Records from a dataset
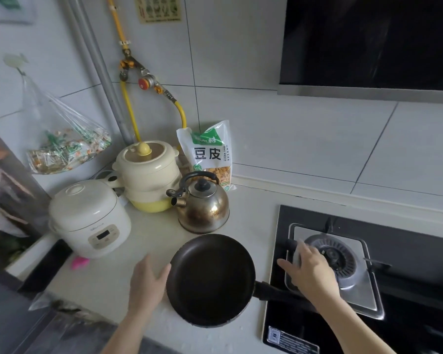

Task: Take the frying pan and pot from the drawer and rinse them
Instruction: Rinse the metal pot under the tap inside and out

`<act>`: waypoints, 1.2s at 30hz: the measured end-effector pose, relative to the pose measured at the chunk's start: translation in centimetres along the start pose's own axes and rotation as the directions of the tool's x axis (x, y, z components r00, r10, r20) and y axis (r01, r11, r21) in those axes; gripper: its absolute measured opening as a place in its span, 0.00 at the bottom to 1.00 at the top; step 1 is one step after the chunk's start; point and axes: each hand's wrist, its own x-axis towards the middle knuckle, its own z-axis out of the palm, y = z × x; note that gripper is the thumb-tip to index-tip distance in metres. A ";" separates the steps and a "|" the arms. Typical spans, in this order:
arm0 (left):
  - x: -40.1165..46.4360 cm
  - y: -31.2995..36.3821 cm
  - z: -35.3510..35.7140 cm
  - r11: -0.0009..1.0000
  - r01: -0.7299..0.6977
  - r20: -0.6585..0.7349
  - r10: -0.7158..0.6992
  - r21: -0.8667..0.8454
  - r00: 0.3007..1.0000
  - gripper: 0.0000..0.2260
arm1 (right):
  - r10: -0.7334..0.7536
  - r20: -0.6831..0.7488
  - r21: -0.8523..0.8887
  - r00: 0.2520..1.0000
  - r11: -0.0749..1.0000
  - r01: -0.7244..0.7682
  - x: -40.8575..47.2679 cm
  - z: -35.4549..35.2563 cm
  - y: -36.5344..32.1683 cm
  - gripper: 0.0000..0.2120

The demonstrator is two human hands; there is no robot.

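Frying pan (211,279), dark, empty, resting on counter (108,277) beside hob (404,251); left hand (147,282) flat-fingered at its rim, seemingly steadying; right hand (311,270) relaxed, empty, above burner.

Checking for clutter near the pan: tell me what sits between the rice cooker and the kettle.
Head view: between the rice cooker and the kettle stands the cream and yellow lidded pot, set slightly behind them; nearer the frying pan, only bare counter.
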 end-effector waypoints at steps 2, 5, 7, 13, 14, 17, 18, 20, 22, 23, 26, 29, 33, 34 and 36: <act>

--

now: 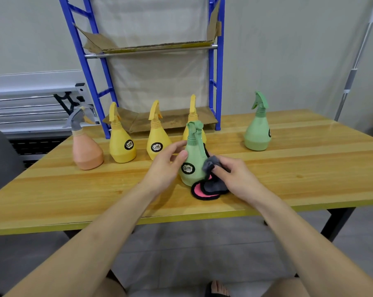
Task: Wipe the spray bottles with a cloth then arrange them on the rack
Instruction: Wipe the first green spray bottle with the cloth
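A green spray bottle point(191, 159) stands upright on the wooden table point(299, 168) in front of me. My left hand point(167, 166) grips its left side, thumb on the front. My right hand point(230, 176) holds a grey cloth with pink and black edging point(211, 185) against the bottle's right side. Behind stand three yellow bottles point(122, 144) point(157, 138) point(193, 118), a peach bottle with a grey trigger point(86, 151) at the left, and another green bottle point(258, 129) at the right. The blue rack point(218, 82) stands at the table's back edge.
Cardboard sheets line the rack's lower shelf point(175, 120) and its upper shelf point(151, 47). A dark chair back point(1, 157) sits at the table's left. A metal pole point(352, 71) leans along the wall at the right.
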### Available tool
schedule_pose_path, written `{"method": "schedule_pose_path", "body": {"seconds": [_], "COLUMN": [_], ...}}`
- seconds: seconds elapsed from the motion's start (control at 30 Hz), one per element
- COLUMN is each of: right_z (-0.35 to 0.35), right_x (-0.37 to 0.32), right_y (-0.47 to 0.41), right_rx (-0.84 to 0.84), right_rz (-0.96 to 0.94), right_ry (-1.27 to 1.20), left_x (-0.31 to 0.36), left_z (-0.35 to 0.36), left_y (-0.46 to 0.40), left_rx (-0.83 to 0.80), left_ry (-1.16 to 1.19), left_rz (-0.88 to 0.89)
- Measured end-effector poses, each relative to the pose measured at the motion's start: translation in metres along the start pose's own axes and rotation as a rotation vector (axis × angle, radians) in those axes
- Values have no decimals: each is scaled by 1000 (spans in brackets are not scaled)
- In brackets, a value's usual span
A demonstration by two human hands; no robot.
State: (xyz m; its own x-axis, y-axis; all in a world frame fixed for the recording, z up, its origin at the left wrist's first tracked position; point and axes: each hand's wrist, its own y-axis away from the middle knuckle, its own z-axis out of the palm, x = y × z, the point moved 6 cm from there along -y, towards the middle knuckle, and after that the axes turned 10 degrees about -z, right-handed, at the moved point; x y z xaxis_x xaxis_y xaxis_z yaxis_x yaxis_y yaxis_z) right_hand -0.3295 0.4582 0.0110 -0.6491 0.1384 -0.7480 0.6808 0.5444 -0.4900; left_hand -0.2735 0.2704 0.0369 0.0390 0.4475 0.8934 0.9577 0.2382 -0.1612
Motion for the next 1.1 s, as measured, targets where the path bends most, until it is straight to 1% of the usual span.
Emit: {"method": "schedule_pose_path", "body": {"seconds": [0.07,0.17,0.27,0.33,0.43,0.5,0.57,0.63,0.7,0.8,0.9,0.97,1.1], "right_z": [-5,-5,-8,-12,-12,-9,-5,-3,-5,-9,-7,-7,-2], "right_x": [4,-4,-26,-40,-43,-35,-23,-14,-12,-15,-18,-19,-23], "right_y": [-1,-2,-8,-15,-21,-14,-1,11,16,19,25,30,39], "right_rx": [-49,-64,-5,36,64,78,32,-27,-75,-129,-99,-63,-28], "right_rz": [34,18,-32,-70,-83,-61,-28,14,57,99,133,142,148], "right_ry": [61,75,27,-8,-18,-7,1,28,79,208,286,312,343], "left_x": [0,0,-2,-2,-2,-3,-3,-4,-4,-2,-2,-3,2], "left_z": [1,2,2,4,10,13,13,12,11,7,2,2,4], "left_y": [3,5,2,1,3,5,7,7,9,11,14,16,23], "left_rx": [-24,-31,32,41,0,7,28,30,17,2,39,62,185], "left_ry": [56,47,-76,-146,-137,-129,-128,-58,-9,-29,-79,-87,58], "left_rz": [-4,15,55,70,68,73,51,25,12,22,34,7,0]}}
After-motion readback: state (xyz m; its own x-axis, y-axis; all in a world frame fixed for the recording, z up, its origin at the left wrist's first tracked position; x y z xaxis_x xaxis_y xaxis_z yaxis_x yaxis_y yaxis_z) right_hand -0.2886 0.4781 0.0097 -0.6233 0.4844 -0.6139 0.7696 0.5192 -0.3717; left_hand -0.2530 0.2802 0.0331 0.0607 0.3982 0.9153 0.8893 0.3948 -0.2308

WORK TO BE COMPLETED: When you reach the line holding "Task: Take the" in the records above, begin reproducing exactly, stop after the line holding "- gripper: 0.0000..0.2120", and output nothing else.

THE ANSWER:
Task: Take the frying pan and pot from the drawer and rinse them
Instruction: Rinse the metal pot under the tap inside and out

`<act>`: waypoints, 1.2s at 30hz: the measured end-effector pose, relative to the pose measured at the chunk's start: translation in centimetres along the start pose's own axes and rotation as the directions of the tool's x axis (x, y, z components r00, r10, r20) and y axis (r01, r11, r21) in those axes; gripper: its absolute measured opening as a place in its span, 0.00 at the bottom to 1.00 at the top; step 1 is one step after the chunk's start; point and axes: each hand's wrist, its own x-axis towards the middle knuckle, its own z-axis out of the palm, y = z × x; note that gripper is the thumb-tip to index-tip distance in metres. A ";" separates the steps and a "|" the arms. Typical spans, in this order:
arm0 (left):
  - x: -40.1165..46.4360 cm
  - y: -31.2995..36.3821 cm
  - z: -35.3510..35.7140 cm
  - r11: -0.0009..1.0000
  - r01: -0.7299..0.6977
  - r20: -0.6585..0.7349
  - r10: -0.7158..0.6992
  - r21: -0.8667..0.8454
  - r00: 0.3007..1.0000
  - gripper: 0.0000..0.2260
arm1 (right):
  - r10: -0.7334..0.7536
  - r20: -0.6831..0.7488
  - r21: -0.8523..0.8887
  - r00: 0.2520..1.0000
  - r11: -0.0749..1.0000
  - r01: -0.7244..0.7682
  - x: -40.8575..47.2679 cm
  - z: -35.4549..35.2563 cm
  - y: -36.5344..32.1683 cm
  - gripper: 0.0000..0.2120

That completes the answer to this exercise.